Beginning at the top of the data below, restate every line word for word until the line containing "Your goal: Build" has been included, and omit the pictures.

-- -- --

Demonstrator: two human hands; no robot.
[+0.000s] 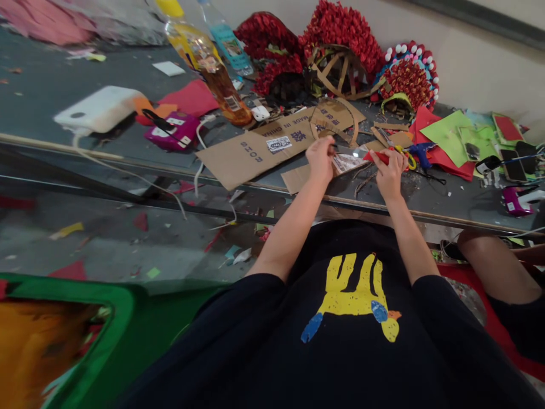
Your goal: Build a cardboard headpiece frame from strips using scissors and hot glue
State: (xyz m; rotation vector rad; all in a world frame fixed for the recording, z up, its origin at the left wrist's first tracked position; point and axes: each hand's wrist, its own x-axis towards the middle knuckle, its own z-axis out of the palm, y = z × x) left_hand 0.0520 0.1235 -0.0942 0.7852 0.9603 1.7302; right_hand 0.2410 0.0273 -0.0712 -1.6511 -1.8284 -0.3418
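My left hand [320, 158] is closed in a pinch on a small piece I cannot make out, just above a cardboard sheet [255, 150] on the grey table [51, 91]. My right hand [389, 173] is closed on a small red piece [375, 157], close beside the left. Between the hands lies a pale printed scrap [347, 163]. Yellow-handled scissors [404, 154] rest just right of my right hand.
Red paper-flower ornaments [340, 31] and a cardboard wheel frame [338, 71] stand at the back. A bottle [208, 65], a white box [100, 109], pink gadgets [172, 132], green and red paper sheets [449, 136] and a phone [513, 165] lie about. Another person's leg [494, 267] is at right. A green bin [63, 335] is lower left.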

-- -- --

▸ Response below
Demonstrator: two human hands; no robot.
[+0.000s] 
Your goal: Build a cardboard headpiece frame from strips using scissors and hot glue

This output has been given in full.